One key disease-related finding has been that the prevalence of the bTB (% of infected badgers) does not simply increase as the density of badgers increases, which is often the case in disease studies. Instead movement is key, with increased levels of movement among badger social groups corresponding with higher levels of disease. Combing individual-level life-history, behaviour and disease data has also shown that diseased badgers behave differently from their TB free counterparts. For example, ranging more widely than uninfected badgers and being more likely to occupy outlier setts (burrows) away from their social group’s main residence.
Several recent studies have involved fitting ‘proximity collars’ to badgers which record instances where badgers encounter other collared individuals. Fitting collars to cattle has demonstrated that, despite ample opportunity, badgers rarely encounter cattle on pastures, which suggests that direct “nose-to-nose” transmission is unlikely. Quantifying regular contacts among collared badgers allows the creation of social networks, and helped show that social behaviour is closely related to bTB infection in the population.

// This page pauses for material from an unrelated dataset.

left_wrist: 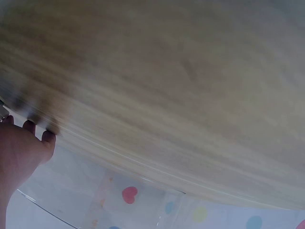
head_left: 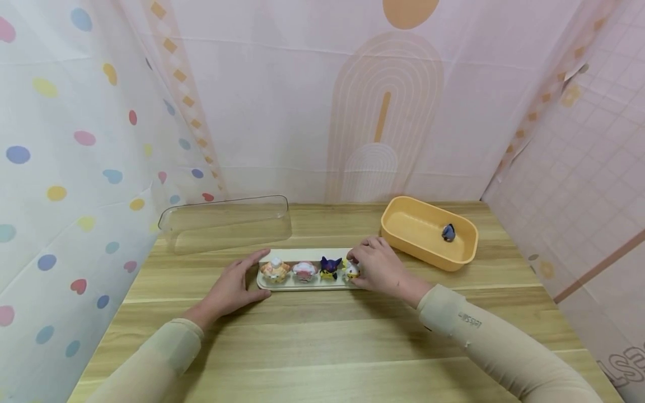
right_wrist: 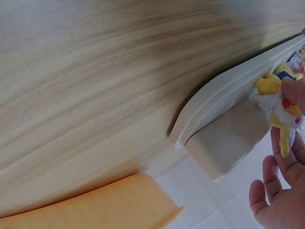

As with other long term wildlife studies, it is this wealth of individual data that is the real strength of the Woodchester Park study. Recent developments in animal tracking technology have also contributed greatly in a species that can be hard to directly observe. Combining this existing knowledge and new approaches offers a real opportunity to understand how differences between individuals influence the spread of disease in wildlife populations.
More Info:
Delahay et al. (2013) Long-term temporal trends and estimated transmission rates for Mycobacterium bovis infection in an undisturbed high-density badger (Meles meles) population. Epidemiology and Infection, 141, 1445-1456.
Drewe et al. (2013) Patterns of direct and indirect contact between cattle and badgers naturally infected with tuberculosis. Epidemiology and Infection, 141, 1467-1475.
Garnett et al. (2005) Ranging behaviour of European badgers (Meles meles) in relation to bovine tuberculosis (Mycobacterium bovis) infection. Applied Animal Behaviour Science, 94, 331-340.
Robertson et al. (2014) Individual foraging specialisation in a social mammal: the European badger (Meles meles). Oecologia, 176, 409-421.
Vicente et al. (2007) Social organization and movement influence the incidence of bovine tuberculosis in an undisturbed high-density badger Meles meles population. Journal of Animal Ecology, 348-360.
Weber et al. (2013) Denning behaviour of the European badger (Meles meles) correlates with bovine tuberculosis infection status. Behavioral Ecology and Sociobiology, 67, 471-479.
Weber et al. (2013) Badger social networks correlate with tuberculosis infection. Current Biology, 23, R915-R916.